:: WHAT THE TASK ASKS ::
Reproduce each record exactly.

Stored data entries

┄┄┄┄┄┄

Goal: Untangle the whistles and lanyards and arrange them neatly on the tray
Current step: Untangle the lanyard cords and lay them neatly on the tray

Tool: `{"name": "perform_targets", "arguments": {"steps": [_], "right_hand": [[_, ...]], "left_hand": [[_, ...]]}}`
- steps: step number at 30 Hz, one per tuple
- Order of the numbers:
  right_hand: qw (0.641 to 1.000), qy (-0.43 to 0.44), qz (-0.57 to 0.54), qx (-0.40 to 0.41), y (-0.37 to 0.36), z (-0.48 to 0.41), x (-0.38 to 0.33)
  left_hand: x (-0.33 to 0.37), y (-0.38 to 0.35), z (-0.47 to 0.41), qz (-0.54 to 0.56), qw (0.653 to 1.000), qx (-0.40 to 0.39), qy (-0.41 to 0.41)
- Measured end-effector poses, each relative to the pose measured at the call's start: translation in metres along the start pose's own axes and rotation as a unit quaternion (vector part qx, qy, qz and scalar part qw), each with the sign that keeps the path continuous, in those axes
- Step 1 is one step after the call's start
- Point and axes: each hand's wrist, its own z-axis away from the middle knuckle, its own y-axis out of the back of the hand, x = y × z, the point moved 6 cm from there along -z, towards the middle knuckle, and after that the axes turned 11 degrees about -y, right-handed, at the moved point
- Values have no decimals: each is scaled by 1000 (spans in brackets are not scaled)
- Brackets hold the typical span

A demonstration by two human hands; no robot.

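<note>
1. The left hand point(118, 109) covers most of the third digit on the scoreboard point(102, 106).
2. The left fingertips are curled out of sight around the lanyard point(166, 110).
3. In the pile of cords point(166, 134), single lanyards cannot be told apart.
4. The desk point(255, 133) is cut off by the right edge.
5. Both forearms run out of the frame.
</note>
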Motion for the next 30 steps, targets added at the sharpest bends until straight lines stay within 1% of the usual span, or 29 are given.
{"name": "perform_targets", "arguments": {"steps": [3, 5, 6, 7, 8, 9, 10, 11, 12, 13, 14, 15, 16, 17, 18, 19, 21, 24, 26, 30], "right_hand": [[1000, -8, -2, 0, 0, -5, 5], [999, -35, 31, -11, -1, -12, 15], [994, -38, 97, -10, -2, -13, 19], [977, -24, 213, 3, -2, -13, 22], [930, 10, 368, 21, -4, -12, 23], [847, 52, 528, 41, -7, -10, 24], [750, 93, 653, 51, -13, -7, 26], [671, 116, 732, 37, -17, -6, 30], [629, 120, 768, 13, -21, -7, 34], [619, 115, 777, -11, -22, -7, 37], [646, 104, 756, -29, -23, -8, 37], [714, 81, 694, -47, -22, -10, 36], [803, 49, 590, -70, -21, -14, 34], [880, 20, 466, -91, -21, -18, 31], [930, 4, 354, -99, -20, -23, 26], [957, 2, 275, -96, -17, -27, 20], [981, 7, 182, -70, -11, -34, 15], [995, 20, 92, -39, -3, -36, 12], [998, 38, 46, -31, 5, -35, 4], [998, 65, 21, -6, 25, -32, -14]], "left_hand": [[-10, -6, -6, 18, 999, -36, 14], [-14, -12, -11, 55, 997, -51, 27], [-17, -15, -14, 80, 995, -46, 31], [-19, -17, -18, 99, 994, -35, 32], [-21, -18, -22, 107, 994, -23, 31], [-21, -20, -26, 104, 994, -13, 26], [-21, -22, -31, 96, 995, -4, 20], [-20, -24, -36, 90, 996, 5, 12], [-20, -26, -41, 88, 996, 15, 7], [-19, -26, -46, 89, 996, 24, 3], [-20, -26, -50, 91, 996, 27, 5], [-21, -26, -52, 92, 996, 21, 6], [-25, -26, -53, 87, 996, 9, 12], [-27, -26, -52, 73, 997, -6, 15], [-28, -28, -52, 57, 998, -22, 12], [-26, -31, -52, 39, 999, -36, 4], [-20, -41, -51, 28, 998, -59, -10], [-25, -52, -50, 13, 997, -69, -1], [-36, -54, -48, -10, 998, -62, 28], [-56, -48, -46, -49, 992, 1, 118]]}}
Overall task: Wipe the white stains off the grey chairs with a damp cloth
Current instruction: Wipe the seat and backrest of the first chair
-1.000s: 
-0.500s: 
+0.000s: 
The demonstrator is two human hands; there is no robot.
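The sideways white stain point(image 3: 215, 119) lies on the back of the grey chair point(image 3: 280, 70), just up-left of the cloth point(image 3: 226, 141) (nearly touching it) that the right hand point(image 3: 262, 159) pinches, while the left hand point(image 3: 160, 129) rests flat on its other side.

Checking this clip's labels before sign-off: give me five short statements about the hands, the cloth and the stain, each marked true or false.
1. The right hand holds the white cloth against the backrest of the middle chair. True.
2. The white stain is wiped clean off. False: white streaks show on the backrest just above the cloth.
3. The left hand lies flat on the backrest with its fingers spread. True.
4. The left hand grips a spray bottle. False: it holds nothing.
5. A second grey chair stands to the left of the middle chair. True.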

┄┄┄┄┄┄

:: OUTPUT OF THE EXERCISE ::
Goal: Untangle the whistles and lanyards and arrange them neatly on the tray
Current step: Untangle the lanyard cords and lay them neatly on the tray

Tool: `{"name": "perform_targets", "arguments": {"steps": [_], "right_hand": [[_, ...]], "left_hand": [[_, ...]]}}`
- steps: step number at 30 Hz, one per tuple
- Order of the numbers:
  right_hand: qw (0.641 to 1.000), qy (-0.43 to 0.44), qz (-0.57 to 0.54), qx (-0.40 to 0.41), y (-0.37 to 0.36), z (-0.48 to 0.41), x (-0.38 to 0.33)
  left_hand: x (-0.33 to 0.37), y (-0.38 to 0.35), z (-0.47 to 0.41), qz (-0.54 to 0.56), qw (0.653 to 1.000), qx (-0.40 to 0.39), qy (-0.41 to 0.41)
- Measured end-effector poses, each relative to the pose measured at the call's start: translation in metres along the start pose's own axes and rotation as a unit quaternion (vector part qx, qy, qz and scalar part qw), each with the sign that keeps the path continuous, in those axes
- Step 1 is one step after the call's start
- Point and axes: each hand's wrist, its own z-axis away from the middle knuckle, its own y-axis out of the back of the hand, x = y × z, the point moved 6 cm from there along -z, towards the middle knuckle, and after that the axes turned 11 degrees about -y, right-handed, at the moved point
- Values have no decimals: each is scaled by 1000 (spans in brackets are not scaled)
- Brackets hold the typical span

A demonstration by two human hands; no robot.

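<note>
1. The left hand point(118, 109) covers most of the third digit on the scoreboard point(102, 106).
2. The left fingertips are curled out of sight around the lanyard point(166, 110).
3. In the pile of cords point(166, 134), single lanyards cannot be told apart.
4. The desk point(255, 133) is cut off by the right edge.
5. Both forearms run out of the frame.
</note>
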Motion for the next 30 steps, targets added at the sharpest bends until straight lines stay within 1% of the usual span, or 29 are given.
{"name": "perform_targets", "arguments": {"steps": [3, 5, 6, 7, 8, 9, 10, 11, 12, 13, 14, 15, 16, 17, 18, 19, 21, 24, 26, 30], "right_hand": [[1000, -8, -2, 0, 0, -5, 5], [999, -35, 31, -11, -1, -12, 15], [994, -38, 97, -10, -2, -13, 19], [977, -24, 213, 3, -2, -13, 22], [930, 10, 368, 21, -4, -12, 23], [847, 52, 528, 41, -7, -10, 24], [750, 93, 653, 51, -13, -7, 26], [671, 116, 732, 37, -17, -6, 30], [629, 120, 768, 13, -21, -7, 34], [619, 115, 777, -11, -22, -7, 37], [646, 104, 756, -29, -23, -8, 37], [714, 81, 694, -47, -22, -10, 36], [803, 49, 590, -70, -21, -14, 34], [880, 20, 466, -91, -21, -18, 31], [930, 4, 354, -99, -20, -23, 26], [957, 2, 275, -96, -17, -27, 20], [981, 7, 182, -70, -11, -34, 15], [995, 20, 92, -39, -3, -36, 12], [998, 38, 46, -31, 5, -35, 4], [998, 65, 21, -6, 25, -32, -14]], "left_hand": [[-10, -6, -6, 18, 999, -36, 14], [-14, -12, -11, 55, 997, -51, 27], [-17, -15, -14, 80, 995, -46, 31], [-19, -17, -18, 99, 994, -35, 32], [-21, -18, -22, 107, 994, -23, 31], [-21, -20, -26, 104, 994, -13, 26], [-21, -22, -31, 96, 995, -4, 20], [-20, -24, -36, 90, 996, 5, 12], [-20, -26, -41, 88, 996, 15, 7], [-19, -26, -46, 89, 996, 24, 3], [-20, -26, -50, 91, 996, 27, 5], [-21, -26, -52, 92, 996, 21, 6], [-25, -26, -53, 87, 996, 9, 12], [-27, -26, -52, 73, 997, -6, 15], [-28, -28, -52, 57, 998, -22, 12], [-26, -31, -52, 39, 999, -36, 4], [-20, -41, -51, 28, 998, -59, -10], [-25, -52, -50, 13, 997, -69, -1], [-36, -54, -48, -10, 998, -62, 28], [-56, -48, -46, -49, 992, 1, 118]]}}
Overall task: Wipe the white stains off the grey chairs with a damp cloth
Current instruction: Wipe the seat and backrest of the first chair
-1.000s: 
-0.500s: 
+0.000s: 
The demonstrator is two human hands; there is no robot.
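The sideways white stain point(image 3: 215, 119) lies on the back of the grey chair point(image 3: 280, 70), just up-left of the cloth point(image 3: 226, 141) (nearly touching it) that the right hand point(image 3: 262, 159) pinches, while the left hand point(image 3: 160, 129) rests flat on its other side.

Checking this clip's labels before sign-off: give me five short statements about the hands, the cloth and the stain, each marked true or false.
1. The right hand holds the white cloth against the backrest of the middle chair. True.
2. The white stain is wiped clean off. False: white streaks show on the backrest just above the cloth.
3. The left hand lies flat on the backrest with its fingers spread. True.
4. The left hand grips a spray bottle. False: it holds nothing.
5. A second grey chair stands to the left of the middle chair. True.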

Nothing else is part of this exercise.